• WHAT IS NEEDED: Go through the data from its first line and retype each line, stopping once the line containing "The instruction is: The" has been retyped.

=== Begin Enclosure ===

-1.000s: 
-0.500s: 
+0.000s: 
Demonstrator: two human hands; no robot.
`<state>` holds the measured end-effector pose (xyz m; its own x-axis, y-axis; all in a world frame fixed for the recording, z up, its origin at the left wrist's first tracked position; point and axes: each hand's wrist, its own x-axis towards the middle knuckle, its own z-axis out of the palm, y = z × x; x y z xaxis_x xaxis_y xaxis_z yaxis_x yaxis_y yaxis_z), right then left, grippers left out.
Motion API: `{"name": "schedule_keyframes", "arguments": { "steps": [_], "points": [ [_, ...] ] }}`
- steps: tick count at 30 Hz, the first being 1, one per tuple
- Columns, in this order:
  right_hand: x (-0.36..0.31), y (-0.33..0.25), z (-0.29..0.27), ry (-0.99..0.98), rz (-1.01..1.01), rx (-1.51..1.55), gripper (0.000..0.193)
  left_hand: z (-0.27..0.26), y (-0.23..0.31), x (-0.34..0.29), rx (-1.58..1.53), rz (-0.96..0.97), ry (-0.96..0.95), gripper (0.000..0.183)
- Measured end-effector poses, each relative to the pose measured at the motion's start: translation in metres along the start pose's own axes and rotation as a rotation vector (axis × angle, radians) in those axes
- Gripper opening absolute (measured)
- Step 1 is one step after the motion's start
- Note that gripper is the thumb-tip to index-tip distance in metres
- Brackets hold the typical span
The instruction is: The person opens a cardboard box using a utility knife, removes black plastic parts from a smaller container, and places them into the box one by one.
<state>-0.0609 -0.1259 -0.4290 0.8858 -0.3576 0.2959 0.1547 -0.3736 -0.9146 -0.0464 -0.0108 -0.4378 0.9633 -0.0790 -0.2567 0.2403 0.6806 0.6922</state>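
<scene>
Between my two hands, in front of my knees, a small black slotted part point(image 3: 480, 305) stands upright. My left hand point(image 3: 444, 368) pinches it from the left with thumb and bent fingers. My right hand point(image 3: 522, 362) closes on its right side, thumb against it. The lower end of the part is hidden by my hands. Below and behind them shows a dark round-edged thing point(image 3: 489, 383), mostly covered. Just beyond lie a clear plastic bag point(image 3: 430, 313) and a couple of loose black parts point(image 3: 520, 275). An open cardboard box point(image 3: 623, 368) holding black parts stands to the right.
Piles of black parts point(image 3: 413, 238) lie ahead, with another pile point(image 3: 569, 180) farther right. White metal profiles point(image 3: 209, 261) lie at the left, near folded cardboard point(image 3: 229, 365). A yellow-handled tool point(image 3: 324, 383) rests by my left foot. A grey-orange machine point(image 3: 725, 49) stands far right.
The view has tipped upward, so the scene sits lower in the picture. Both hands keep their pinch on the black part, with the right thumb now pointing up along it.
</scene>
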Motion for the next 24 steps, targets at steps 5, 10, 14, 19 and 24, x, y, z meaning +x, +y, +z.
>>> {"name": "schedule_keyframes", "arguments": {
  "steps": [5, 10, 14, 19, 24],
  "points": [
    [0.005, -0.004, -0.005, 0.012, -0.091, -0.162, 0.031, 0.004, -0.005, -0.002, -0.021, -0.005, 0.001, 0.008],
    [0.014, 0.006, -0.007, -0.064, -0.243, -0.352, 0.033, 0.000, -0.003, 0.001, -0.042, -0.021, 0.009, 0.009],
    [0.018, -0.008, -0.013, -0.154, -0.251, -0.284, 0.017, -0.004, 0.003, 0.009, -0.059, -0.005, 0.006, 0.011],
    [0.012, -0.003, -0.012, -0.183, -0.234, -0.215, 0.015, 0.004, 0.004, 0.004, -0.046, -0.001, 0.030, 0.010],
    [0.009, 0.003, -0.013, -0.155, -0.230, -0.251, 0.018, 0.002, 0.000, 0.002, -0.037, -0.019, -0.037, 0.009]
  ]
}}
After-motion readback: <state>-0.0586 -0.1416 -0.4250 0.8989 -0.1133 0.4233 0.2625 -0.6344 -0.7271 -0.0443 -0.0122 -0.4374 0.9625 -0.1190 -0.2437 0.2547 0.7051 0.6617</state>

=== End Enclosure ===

• RESULT OF THE TASK:
-1.000s: 
-0.500s: 
+0.000s: 
Demonstrator: two human hands; no robot.
`<state>` holds the measured end-effector pose (xyz m; its own x-axis, y-axis; all in a world frame fixed for the recording, z up, its origin at the left wrist's first tracked position; point and axes: each hand's wrist, its own x-axis towards the middle knuckle, its own z-axis out of the palm, y = z × x; x y z xaxis_x xaxis_y xaxis_z yaxis_x yaxis_y yaxis_z), right then left, grippers left out.
Motion API: `{"name": "schedule_keyframes", "arguments": { "steps": [_], "points": [ [_, ...] ] }}`
- steps: tick count at 30 Hz, the first being 1, one per tuple
- Columns, in this order:
  right_hand: x (-0.36..0.31), y (-0.33..0.25), z (-0.29..0.27), ry (-0.99..0.98), rz (-1.01..1.01), rx (-1.51..1.55), gripper (0.000..0.193)
  left_hand: z (-0.27..0.26), y (-0.23..0.31), x (-0.34..0.29), rx (-1.58..1.53), rz (-0.96..0.97), ry (-0.96..0.95), gripper (0.000..0.183)
- Measured end-effector poses, each relative to the pose measured at the motion's start: translation in metres along the start pose's own axes and rotation as a rotation vector (axis × angle, radians) in those axes
- Gripper opening absolute (measured)
- Step 1 is one step after the motion's start
- Note that gripper is the thumb-tip to index-tip distance in metres
- Brackets hold the typical span
The instruction is: The person opens a cardboard box using a utility knife, removes black plastic parts from a smaller container, and places them into the box one by one.

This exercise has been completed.